After rampant speculation and on again, off again negotiations throughout much of the year, Sprint and T-Mobile have formally killed their plans to merge. Reports last week had already indicated that the two sides had been struggling to agree on what a merged company might look like, specifically whether T-Mobile owner Deustche Telekom or Sprint owner Softbank would have greater control. Given T-Mobile's success in the market, it's likely the company wanted control to guarantee that momentum.
A joint press release by the companies
only indicates they were "unable to find mutually agreeable terms."
"The prospect of combining with Sprint has been compelling for a variety of reasons, including the potential to create significant benefits for consumers and value for shareholders," said T-Mobile CEO John Legere in a statement. "However, we have been clear all along that a deal with anyone will have to result in superior long-term value for T-Mobile’s shareholders compared to our outstanding stand-alone performance and track record,” Legere added.

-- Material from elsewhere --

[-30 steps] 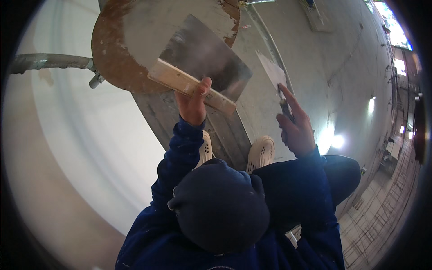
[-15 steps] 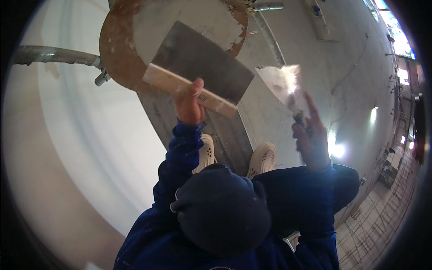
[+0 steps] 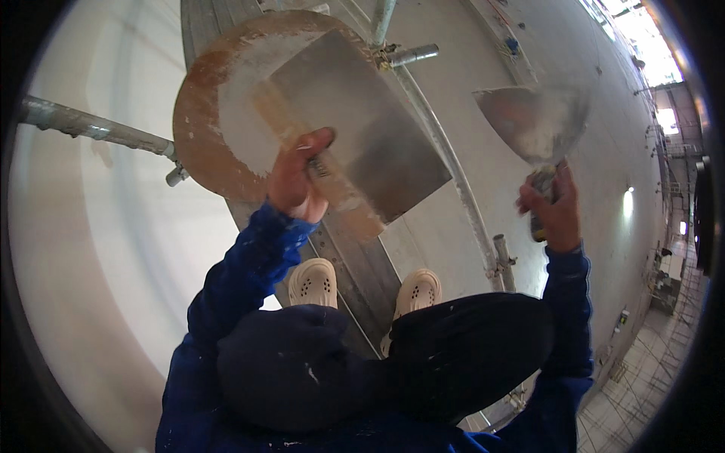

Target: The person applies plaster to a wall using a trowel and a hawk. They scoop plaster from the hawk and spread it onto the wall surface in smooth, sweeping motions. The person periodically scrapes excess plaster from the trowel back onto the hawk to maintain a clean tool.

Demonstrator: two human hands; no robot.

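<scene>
My left hand (image 3: pixel 300 175) is wrapped round the wooden back of a wide plastering blade (image 3: pixel 370 128), a broad grey metal sheet. The blade is smeared by motion and hangs above a round brown board (image 3: pixel 204 113) coated in the middle with pale plaster. Off to the right, my right hand (image 3: pixel 557 208) grips the handle of a putty knife (image 3: pixel 536 124). Its flared metal blade points away from me, with some whitish plaster on it, and is blurred along its far edge. The two tools are apart.
I am crouched on a narrow metal scaffold plank (image 3: pixel 355 264), my pale clogs (image 3: pixel 313 283) on it. A scaffold tube (image 3: pixel 98 121) juts in from the left; another tube (image 3: pixel 445 158) runs along the plank's right side. A smooth white wall (image 3: pixel 151 279) curves up at left. Far below right lies a floor.
My right hand has swung out to the right with the putty knife. The wide blade has turned and shifted right, and my view has moved, showing more of the board and scaffold tubes.
</scene>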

It's an amusing end to a long-standing saga, in large part because the Trump administration's likely rubber stamping of the deal may have been these companies only chance to push the merger past regulators. Wall Street had estimated that the deal might have killed anywhere between 10,000 and 30,000 jobs, potentially more employees than Sprint currently even has. History also suggests the reduction in major competitors from four to three would have reduced overall competition and likely raised rates for consumers.

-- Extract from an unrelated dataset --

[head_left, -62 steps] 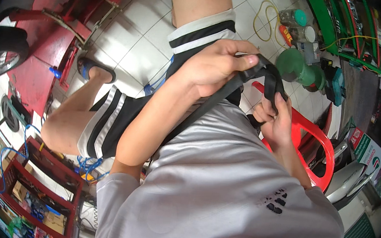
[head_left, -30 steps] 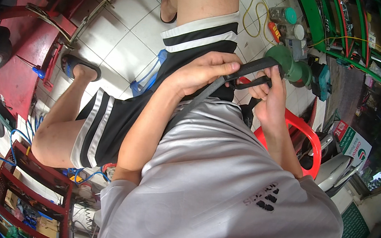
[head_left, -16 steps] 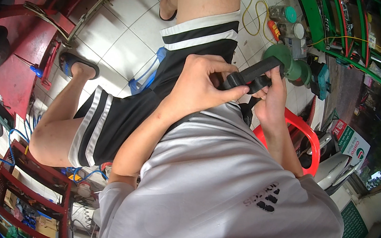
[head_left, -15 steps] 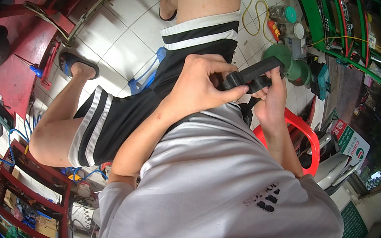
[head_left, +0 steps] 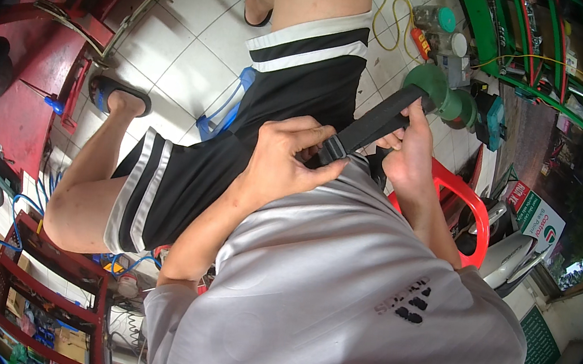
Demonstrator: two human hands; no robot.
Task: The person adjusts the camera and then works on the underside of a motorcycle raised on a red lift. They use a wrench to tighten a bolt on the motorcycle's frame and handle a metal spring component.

Legere insisted that T-Mobile will now get back to work trying to disrupt the sector.
“Going forward, T-Mobile will continue disrupting this industry and bringing our proven Un-carrier strategy to more customers and new categories -- ultimately redefining the mobile Internet as we know it." insists the CEO. "We’ve been out-growing this industry for the last 15 quarters, delivering outstanding value for shareholders, and driving significant change across wireless. We won’t stop now.”
Sprint meanwhile will turn its attention toward plan B, which potentially could involve an acquisition by Charter Communications.